▶ [Information shown]
┏━━

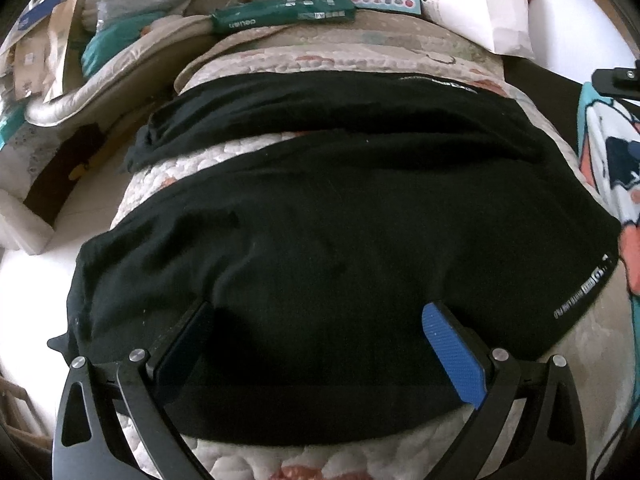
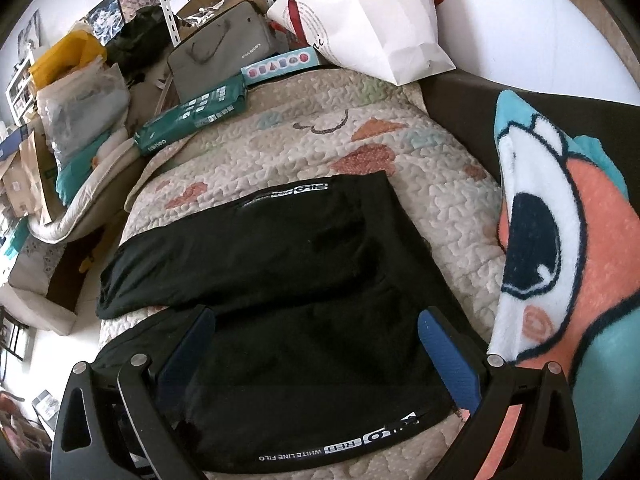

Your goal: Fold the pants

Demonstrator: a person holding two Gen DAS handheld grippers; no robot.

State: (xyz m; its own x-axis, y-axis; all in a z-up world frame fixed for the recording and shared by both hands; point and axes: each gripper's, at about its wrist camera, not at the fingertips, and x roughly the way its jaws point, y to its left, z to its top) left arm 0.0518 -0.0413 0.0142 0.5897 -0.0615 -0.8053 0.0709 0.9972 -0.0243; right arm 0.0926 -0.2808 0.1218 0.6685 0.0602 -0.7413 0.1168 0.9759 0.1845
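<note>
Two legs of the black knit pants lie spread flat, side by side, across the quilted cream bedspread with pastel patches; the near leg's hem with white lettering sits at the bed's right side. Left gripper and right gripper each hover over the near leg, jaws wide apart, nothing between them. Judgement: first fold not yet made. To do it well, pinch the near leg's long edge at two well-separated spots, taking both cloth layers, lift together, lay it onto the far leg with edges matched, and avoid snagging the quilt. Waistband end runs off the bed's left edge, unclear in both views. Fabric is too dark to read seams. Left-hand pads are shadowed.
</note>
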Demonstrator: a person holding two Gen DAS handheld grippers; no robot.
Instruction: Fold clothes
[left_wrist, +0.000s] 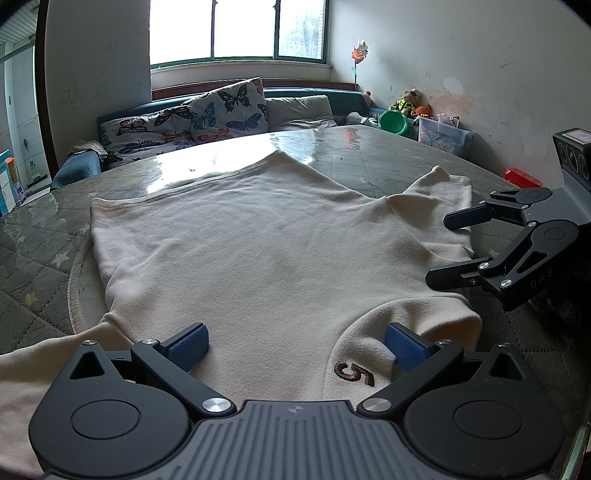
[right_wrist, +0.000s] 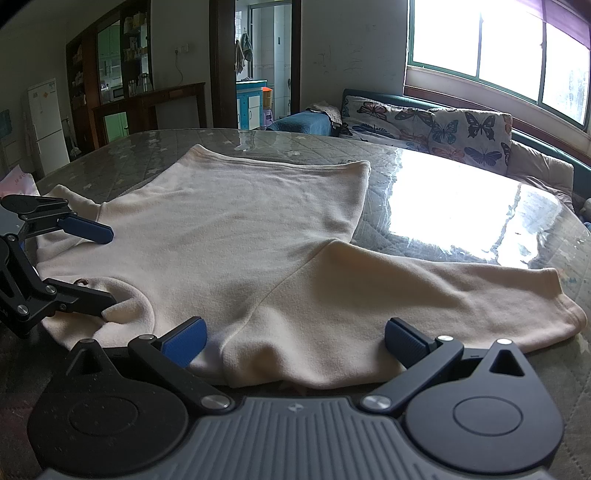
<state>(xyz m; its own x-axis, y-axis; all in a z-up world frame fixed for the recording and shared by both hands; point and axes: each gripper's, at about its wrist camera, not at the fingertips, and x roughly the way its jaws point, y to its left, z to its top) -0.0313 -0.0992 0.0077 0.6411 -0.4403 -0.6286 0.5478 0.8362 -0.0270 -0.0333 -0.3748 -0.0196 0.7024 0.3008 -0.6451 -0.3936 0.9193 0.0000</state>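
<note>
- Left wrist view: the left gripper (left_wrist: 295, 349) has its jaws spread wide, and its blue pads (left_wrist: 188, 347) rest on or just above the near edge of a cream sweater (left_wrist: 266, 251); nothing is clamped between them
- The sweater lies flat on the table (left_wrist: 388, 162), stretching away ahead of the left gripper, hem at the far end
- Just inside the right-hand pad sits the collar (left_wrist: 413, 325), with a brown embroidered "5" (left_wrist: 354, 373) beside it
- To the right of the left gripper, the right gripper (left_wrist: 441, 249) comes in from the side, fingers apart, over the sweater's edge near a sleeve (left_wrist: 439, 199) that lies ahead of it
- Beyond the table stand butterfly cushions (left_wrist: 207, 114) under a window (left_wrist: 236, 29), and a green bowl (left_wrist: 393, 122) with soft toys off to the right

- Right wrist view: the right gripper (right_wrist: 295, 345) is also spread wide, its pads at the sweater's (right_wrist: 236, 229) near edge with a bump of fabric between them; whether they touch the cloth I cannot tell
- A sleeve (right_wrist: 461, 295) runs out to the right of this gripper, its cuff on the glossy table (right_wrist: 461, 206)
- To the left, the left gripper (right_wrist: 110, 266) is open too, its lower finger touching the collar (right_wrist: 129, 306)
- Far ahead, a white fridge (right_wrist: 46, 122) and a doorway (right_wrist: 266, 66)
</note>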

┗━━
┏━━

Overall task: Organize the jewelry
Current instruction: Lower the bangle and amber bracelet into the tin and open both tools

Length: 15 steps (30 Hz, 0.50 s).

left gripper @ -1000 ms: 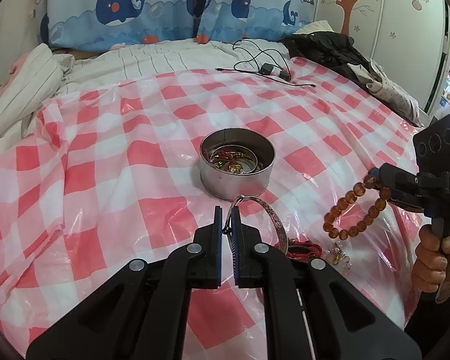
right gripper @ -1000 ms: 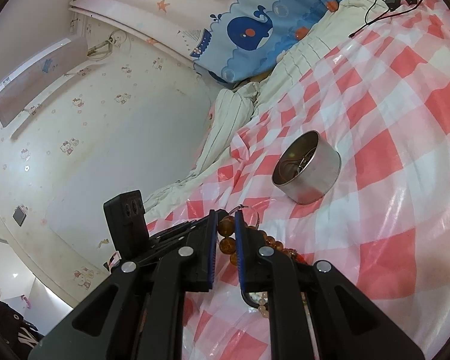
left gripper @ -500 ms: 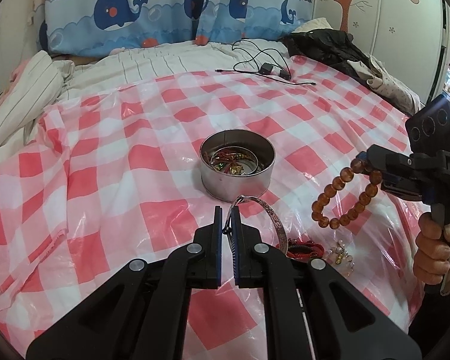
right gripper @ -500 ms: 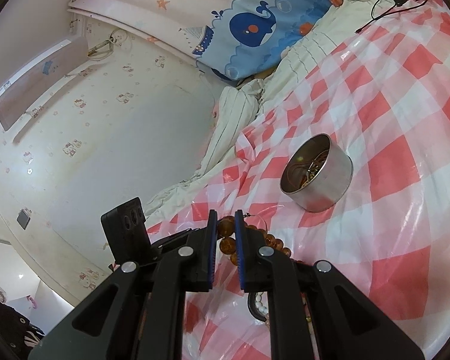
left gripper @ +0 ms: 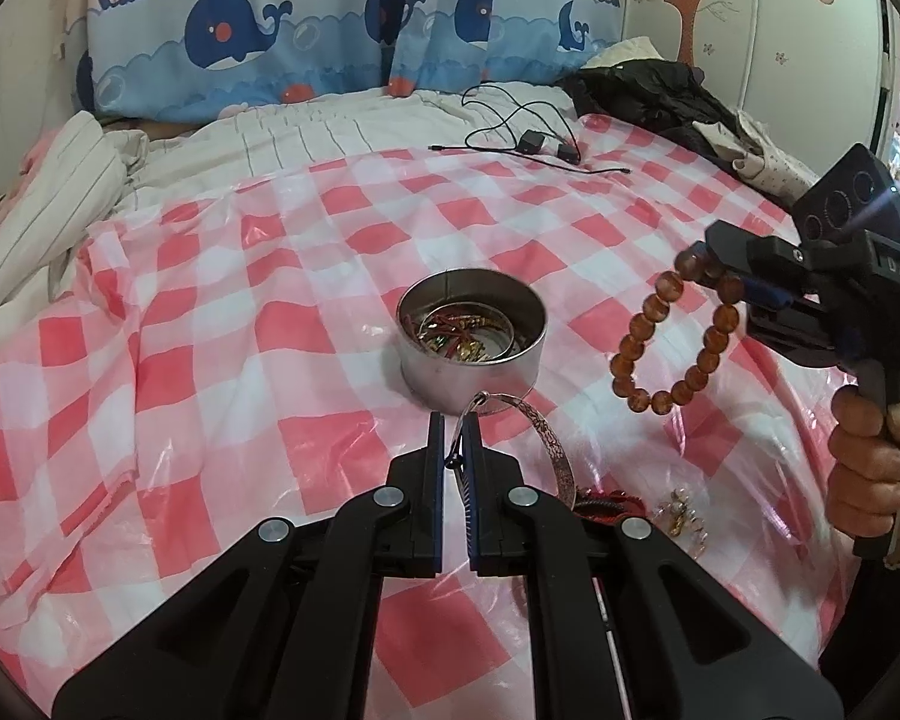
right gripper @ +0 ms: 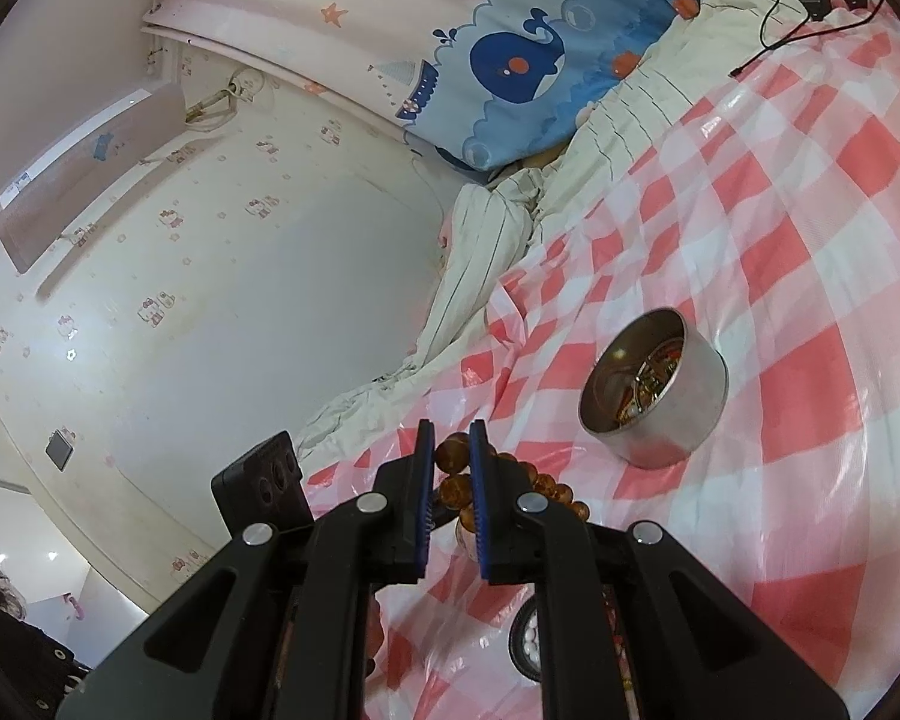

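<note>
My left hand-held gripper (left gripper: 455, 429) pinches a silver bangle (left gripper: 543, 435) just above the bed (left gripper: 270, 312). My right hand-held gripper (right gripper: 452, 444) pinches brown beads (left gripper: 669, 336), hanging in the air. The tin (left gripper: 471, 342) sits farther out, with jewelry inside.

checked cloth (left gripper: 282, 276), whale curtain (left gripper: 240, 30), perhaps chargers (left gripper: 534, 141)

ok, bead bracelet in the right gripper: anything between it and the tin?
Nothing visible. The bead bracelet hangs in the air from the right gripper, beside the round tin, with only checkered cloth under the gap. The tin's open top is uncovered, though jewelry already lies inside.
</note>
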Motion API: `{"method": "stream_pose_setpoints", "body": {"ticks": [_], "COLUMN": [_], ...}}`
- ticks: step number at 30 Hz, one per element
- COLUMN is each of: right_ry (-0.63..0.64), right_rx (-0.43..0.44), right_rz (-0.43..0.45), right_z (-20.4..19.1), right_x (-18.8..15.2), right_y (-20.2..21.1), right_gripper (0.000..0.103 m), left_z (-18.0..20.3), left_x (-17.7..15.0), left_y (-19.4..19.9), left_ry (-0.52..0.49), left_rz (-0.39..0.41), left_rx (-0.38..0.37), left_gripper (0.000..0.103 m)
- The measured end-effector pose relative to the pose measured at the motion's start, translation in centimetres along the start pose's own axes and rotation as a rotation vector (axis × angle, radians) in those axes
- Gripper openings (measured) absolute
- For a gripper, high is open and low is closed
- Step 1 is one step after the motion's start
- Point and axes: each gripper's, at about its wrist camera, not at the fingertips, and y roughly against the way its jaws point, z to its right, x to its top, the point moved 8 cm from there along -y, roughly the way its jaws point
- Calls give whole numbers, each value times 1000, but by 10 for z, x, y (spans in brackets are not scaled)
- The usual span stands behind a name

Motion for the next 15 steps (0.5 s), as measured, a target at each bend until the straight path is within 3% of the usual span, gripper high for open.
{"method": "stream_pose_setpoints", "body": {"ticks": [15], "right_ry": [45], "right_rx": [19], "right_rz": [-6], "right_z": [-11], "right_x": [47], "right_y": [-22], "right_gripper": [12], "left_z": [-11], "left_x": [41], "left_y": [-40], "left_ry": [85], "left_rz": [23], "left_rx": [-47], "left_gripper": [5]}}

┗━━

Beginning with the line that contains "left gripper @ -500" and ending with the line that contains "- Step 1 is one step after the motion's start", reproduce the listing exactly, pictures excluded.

▶ [Answer to the problem]
left gripper @ -500 ms: 
right gripper @ -500 ms: 
left gripper @ +0 ms: 
right gripper @ +0 ms: 

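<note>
My left hand-held gripper (left gripper: 455, 429) pinches a silver bangle (left gripper: 543, 435) just above the bed (left gripper: 270, 312). My right hand-held gripper (right gripper: 452, 444) pinches brown beads (left gripper: 669, 336), hanging in the air. The tin (left gripper: 471, 342) sits farther out, with jewelry inside.

checked cloth (left gripper: 282, 276), whale curtain (left gripper: 240, 30), perhaps chargers (left gripper: 534, 141)

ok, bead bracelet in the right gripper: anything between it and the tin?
Nothing visible. The bead bracelet hangs in the air from the right gripper, beside the round tin, with only checkered cloth under the gap. The tin's open top is uncovered, though jewelry already lies inside.
</note>
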Motion API: `{"method": "stream_pose_setpoints", "body": {"ticks": [_], "COLUMN": [_], ...}}`
- ticks: step number at 30 Hz, one per element
- COLUMN is each of: right_ry (-0.63..0.64), right_rx (-0.43..0.44), right_rz (-0.43..0.45), right_z (-20.4..19.1), right_x (-18.8..15.2), right_y (-20.2..21.1), right_gripper (0.000..0.103 m), left_z (-18.0..20.3), left_x (-17.7..15.0), left_y (-19.4..19.9), left_ry (-0.52..0.49), left_rz (-0.39..0.41), left_rx (-0.38..0.37), left_gripper (0.000..0.103 m)
- The measured end-effector pose relative to the pose measured at the motion's start, translation in centimetres along the start pose's own axes and rotation as a rotation vector (axis × angle, radians) in those axes
- Gripper openings (measured) absolute
- For a gripper, high is open and low is closed
- Step 1 is one step after the motion's start

No other output is expected for this exercise.